# Why Won't Shayna Use the Pee Pad Anymore?



## brendaman (Mar 7, 2006)

We are so frustrated by Shayna’s inconsistent housebreaking regimen. She doesn’t seem to like the pee pad, so we’ve been taking her outside. But now that the weather is so cold with lots of snow, we want to try her again on the pee pad. We’ve never put away the pee pads, it just sits there unsued. We’ve had them in in the same locations, that is, in the bathrooms. We live in a four-story townhouse, and we’ve put pee pads in the bathroom of three of the 4 floors. 

BACKGROUND: Shayna is now 15 months old. Since she was a puppy, we've trained her to go both outside and on pee pads. She really was already trained to go outside by the breeder. When she was 7 months old, there was a 2 week period when she "got it", and went on the pee pad when she was unable to go outside (usually when left alone in the house). Then of course she had to be fixed and when she healed that’s when all the trouble started, and Shayna seemed to have housebreaking accidents. Of course, we took these accidents to be our fault and started the housebreak training again, monitoring her more closely. I also was more diligent about taking her outside. 

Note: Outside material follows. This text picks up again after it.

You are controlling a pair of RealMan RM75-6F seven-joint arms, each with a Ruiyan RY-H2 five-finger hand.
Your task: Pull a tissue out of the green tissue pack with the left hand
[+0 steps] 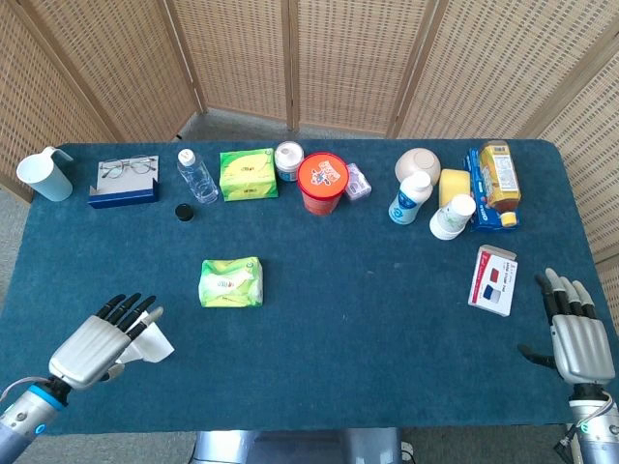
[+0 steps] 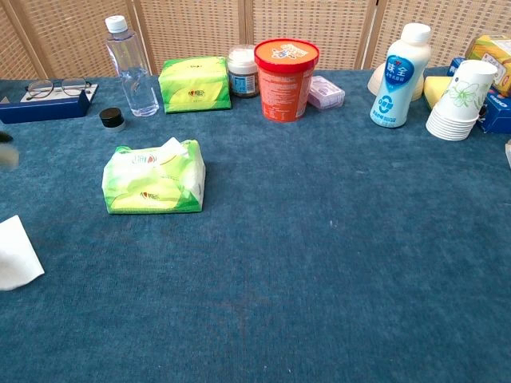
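The green tissue pack (image 1: 230, 281) lies on the blue desk (image 1: 368, 319), a white tuft poking from its top. Well apart from the pack, toward the desk's near left corner, the left hand (image 1: 97, 343) hovers with fingers spread, a pulled tissue (image 1: 150, 345) lying flat just beside its fingertips. The right hand (image 1: 575, 333), far across from the pack, is spread and empty.

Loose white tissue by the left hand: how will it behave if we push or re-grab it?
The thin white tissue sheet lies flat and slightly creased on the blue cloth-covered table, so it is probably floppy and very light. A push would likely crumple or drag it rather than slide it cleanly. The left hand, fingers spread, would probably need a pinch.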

Now Shayna is down to perhaps one “accident” per week – mostly poo on the rug. We just cannot leave her to run free so we puppygate her to one of the bathrooms. This is how we trained her initially. It’s a good-sized bathroom where we put pee pads on one side and then her crate with a bed inside. Another side of the bathroom has her water. We usually do not feed her in the bathroom, but when she’s finicky and doesn’t want to eat, we leave the food in the bathroom with her. When she was a puppy, we would puppygate her until she went and then reward her with treats and praise. This is how she learned to use the pee pad. Do they really unlearn things? Or did my diligence in taking her outside to eliminate trained her to be an outside-only dog. Shayna has not used the pee pad in months.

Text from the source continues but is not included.